*Task requirements:* If a line in the listing below contains "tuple", return that line.

* * * * * * *

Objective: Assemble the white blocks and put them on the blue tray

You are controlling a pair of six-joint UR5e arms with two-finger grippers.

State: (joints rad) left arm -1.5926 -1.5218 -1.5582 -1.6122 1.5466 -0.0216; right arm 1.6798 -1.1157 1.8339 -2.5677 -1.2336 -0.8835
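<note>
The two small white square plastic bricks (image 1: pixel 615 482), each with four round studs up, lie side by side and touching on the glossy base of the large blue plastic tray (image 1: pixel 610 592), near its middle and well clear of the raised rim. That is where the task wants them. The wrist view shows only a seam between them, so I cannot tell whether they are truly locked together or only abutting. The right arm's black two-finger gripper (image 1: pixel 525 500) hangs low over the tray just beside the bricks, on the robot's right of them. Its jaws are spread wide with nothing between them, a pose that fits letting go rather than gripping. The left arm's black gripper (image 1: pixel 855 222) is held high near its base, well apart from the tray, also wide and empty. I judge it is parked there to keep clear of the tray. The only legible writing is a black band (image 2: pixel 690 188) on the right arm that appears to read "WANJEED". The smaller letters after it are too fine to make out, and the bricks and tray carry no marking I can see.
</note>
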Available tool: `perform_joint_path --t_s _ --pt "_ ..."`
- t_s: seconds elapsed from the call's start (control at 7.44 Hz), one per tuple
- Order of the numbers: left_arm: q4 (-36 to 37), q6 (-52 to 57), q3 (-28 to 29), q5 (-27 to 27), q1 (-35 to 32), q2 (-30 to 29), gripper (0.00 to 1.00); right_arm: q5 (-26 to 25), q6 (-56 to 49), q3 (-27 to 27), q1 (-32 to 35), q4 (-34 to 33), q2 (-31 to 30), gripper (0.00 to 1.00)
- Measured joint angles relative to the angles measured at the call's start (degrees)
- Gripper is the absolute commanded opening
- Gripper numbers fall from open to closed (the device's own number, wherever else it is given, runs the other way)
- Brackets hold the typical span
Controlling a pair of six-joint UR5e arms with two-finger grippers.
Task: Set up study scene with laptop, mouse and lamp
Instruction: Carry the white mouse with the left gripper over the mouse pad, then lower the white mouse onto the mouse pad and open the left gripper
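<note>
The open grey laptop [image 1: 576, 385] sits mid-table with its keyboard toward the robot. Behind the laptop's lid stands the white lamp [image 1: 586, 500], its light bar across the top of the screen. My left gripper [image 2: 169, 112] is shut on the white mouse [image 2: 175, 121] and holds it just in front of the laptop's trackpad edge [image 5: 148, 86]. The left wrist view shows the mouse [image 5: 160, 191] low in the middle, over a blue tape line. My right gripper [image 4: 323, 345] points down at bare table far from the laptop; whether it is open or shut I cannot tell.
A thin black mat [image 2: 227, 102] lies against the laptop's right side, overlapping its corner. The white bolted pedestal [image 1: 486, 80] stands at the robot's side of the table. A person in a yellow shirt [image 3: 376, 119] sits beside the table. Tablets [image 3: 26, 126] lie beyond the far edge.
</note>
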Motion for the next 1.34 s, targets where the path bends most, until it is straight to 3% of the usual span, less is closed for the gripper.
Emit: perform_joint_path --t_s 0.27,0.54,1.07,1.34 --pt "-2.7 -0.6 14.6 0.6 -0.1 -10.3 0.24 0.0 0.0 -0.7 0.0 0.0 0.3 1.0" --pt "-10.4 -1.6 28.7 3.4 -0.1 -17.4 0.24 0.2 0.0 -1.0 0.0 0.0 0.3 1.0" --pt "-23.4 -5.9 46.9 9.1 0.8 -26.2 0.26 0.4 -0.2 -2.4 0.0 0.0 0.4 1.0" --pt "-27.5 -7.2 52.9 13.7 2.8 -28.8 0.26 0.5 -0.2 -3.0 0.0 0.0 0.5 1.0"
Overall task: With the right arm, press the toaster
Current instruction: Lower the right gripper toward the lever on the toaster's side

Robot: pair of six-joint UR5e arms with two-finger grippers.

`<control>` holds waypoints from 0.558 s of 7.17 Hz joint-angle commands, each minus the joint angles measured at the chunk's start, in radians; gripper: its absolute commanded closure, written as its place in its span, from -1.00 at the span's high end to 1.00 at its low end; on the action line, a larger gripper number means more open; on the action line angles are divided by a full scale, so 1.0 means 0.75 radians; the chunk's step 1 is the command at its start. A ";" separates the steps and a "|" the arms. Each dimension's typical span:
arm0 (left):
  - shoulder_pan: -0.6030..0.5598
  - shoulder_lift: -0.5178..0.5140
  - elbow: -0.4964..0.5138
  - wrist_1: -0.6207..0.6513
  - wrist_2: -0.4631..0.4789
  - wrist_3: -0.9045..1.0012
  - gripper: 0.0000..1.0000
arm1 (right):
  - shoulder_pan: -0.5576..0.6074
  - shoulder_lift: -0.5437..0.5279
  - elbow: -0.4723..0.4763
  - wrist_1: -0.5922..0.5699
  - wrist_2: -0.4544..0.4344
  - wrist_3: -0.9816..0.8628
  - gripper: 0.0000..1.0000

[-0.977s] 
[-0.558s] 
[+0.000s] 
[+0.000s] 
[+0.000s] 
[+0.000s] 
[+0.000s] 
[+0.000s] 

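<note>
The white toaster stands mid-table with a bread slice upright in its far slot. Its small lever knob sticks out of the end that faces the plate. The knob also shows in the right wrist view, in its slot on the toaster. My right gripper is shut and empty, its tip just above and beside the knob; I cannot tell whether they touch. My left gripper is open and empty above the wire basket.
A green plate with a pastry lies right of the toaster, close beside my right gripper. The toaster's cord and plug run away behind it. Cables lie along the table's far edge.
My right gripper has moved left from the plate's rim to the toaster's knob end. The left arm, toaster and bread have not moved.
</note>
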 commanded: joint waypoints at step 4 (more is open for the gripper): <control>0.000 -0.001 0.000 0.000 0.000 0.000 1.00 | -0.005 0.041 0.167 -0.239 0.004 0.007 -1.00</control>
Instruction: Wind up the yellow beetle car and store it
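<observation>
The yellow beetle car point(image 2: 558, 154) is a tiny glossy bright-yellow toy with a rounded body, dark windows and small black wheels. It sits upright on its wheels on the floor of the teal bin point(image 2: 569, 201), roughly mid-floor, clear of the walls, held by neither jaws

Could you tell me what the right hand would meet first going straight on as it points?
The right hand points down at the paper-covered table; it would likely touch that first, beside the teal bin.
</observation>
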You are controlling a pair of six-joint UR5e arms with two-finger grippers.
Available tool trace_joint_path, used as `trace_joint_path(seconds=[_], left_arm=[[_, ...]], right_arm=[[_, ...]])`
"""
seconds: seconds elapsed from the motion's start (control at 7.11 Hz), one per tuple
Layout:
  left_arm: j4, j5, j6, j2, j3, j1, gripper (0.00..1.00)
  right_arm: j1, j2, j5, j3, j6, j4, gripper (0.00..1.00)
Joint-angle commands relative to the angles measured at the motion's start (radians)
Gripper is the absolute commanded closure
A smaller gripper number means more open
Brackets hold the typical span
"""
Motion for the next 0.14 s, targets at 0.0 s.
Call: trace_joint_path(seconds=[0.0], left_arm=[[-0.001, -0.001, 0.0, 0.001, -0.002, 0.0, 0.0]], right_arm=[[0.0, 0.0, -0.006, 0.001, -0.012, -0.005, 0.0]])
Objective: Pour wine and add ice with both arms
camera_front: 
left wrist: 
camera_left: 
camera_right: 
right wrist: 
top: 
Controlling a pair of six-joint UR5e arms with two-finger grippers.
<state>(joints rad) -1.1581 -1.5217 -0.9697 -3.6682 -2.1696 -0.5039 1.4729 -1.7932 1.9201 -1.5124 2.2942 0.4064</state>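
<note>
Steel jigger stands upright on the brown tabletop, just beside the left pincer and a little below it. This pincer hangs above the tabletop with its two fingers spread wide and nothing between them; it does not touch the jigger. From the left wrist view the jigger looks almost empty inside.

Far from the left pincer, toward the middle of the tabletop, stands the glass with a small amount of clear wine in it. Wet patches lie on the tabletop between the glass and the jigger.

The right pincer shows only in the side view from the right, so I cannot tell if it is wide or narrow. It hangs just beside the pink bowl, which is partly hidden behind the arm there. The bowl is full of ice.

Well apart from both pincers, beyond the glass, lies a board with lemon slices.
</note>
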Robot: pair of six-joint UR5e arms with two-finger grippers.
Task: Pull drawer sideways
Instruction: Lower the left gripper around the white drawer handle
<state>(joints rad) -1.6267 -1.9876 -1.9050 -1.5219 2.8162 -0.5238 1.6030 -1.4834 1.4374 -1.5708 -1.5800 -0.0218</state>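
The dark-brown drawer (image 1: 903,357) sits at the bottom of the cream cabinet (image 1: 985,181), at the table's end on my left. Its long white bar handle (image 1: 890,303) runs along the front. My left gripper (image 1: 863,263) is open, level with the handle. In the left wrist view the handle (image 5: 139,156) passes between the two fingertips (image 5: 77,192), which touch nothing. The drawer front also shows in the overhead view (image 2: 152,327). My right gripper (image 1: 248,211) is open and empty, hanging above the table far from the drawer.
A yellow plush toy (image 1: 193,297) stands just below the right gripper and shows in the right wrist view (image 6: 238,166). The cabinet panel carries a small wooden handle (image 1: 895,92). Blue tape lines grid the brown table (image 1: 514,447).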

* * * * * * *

*Output of the task:*
- t_s: seconds elapsed from the call's start (control at 7.44 Hz), one per tuple
seconds: seconds elapsed from the motion's start (control at 7.11 Hz), one per tuple

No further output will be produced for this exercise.